LLM-Augmented Symbolic NLU System for More Reliable Continuous Causal Statement Interpretation
- URL: http://arxiv.org/abs/2510.19988v1
- Date: Wed, 22 Oct 2025 19:38:20 GMT
- Title: LLM-Augmented Symbolic NLU System for More Reliable Continuous Causal Statement Interpretation
- Authors: Xin Lian, Kenneth D. Forbus,
- Abstract summary: This paper explores a hybrid approach that integrates the broad-coverage language processing of LLMs with the symbolic NLU capabilities of producing structured relational representations.<n>Our results suggest that our hybrid method works significantly better than the symbolic-only pipeline.

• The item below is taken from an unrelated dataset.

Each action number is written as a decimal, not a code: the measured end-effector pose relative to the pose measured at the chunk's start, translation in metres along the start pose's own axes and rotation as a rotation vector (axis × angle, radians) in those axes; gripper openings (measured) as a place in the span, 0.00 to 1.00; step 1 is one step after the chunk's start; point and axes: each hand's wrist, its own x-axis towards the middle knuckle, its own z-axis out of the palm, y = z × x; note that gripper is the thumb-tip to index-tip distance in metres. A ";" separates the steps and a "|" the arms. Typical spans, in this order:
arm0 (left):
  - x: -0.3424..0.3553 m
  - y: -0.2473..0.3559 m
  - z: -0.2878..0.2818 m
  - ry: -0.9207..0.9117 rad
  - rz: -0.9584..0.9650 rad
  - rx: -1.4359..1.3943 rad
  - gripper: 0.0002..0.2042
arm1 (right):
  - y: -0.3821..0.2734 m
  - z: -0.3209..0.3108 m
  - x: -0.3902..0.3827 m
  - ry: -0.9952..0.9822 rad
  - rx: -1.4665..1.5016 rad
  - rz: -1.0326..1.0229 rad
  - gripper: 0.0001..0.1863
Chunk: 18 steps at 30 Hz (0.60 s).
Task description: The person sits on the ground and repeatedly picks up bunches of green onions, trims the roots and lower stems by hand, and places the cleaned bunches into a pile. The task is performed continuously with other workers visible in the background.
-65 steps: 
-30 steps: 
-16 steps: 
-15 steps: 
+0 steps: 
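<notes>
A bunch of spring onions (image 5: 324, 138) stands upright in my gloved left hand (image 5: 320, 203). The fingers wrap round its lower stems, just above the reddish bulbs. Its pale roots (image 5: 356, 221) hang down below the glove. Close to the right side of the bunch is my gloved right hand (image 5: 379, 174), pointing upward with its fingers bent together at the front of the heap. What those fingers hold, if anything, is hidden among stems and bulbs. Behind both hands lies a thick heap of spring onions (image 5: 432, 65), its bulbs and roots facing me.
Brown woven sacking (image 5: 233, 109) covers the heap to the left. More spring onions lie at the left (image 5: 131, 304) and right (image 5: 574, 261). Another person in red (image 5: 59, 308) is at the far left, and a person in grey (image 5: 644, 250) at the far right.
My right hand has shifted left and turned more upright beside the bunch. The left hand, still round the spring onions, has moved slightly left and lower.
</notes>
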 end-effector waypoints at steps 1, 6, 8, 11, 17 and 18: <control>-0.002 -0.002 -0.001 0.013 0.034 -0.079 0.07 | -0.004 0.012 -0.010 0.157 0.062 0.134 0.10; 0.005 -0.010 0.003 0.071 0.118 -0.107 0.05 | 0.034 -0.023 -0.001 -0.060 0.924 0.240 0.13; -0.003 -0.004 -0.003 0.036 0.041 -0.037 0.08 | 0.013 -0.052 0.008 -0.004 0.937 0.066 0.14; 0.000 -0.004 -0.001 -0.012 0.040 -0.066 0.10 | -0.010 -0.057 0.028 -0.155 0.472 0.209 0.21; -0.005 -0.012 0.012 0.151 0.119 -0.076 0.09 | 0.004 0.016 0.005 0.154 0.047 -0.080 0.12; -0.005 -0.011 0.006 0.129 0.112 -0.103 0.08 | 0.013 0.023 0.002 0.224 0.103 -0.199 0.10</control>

- Score: 5.579029325265822
- License: http://creativecommons.org/licenses/by/4.0/
- Abstract: Despite the broad applicability of large language models (LLMs), their reliance on probabilistic inference makes them vulnerable to errors such as hallucination in generated facts and inconsistent output structure in natural language understanding (NLU) tasks. By contrast, symbolic NLU systems provide interpretable understanding grounded in curated lexicons, semantic resources, and syntactic & semantic interpretation rules. They produce relational representations that can be used for accurate reasoning and planning, as well as incremental debuggable learning. However, symbolic NLU systems tend to be more limited in coverage than LLMs and require scarce knowledge representation and linguistics skills to extend and maintain. This paper explores a hybrid approach that integrates the broad-coverage language processing of LLMs with the symbolic NLU capabilities of producing structured relational representations to hopefully get the best of both approaches. We use LLMs for rephrasing and text simplification, to provide broad coverage, and as a source of information to fill in knowledge gaps more automatically. We use symbolic NLU to produce representations that can be used for reasoning and for incremental learning. We evaluate this approach on the task of extracting and interpreting quantities and causal laws from commonsense science texts, along with symbolic- and LLM-only pipelines. Our results suggest that our hybrid method works significantly better than the symbolic-only pipeline.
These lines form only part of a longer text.